*What this task involves*: Starting at the first line of the data, please print exactly those lines through the one that holds "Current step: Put", omitting every picture.

*Data listing*:
○ ○ ○ ○ ○

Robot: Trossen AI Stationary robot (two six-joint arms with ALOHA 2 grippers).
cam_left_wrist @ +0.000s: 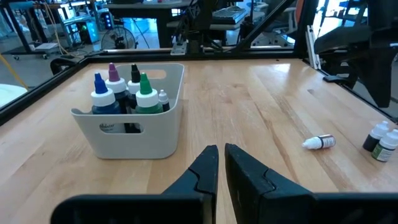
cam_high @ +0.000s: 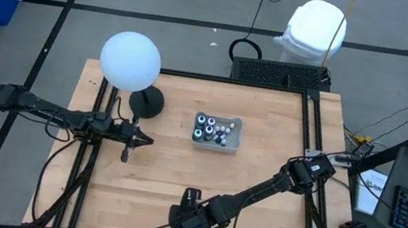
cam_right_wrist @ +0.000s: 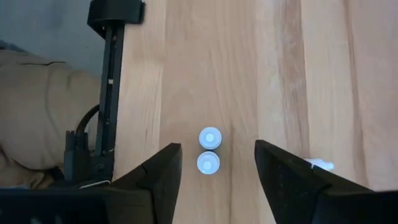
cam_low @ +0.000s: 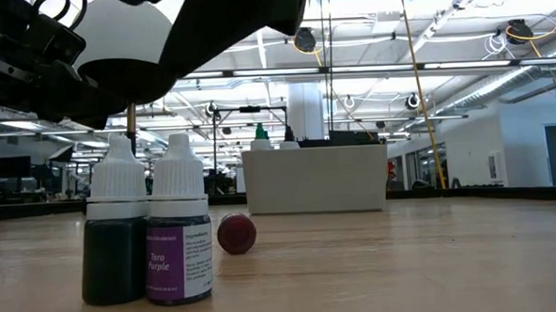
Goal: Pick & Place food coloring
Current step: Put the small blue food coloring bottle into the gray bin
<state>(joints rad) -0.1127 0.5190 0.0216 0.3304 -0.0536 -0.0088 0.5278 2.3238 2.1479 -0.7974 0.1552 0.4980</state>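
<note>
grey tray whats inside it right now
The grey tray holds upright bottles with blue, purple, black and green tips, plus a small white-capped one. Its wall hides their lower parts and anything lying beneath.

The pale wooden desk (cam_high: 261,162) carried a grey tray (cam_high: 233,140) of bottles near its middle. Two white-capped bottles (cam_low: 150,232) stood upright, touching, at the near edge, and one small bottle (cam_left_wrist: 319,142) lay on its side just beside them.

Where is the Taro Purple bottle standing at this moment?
In the low view, the Taro Purple bottle stands upright on the table's near edge, touching a dark green bottle, directly under the open right gripper.
</note>
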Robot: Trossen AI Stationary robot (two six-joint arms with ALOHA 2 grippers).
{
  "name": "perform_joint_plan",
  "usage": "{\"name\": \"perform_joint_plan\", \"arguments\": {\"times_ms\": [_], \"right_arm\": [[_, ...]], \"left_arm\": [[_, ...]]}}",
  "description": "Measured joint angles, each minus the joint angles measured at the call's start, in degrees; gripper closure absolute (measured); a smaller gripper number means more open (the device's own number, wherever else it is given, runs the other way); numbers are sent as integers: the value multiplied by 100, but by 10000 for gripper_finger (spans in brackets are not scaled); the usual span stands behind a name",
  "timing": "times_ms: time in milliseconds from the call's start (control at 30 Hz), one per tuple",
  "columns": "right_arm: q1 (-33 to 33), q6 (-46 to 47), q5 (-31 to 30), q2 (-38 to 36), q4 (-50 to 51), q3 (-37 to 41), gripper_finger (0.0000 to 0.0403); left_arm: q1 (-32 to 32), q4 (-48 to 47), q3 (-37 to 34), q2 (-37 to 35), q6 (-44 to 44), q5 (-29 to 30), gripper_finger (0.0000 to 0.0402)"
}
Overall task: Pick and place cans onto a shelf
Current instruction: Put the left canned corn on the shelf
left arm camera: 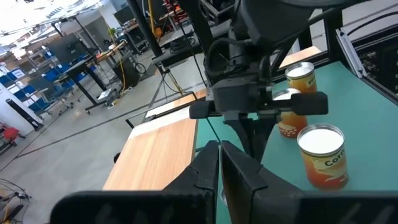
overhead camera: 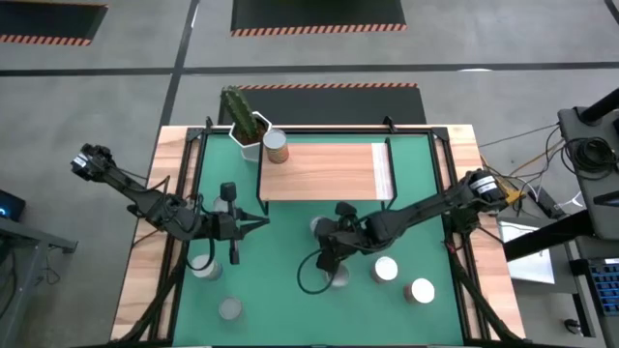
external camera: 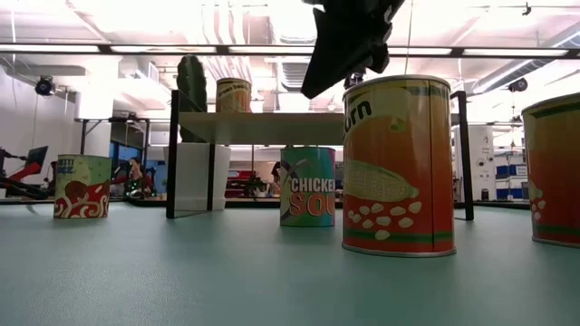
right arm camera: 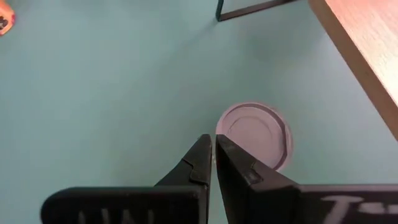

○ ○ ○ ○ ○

*Output of the task*:
Robot: Trossen AI Stationary robot (two six-joint arms with ALOHA 2 grippers).
cam_left_wrist @ +0.000s: 
cam_high @ +0.000s: 
cam_right_wrist @ +0.000s: 
cam_low @ +0.000s: 
Goal: Pick & Place food coloring
Current step: Put the small blue food coloring bottle into the gray bin

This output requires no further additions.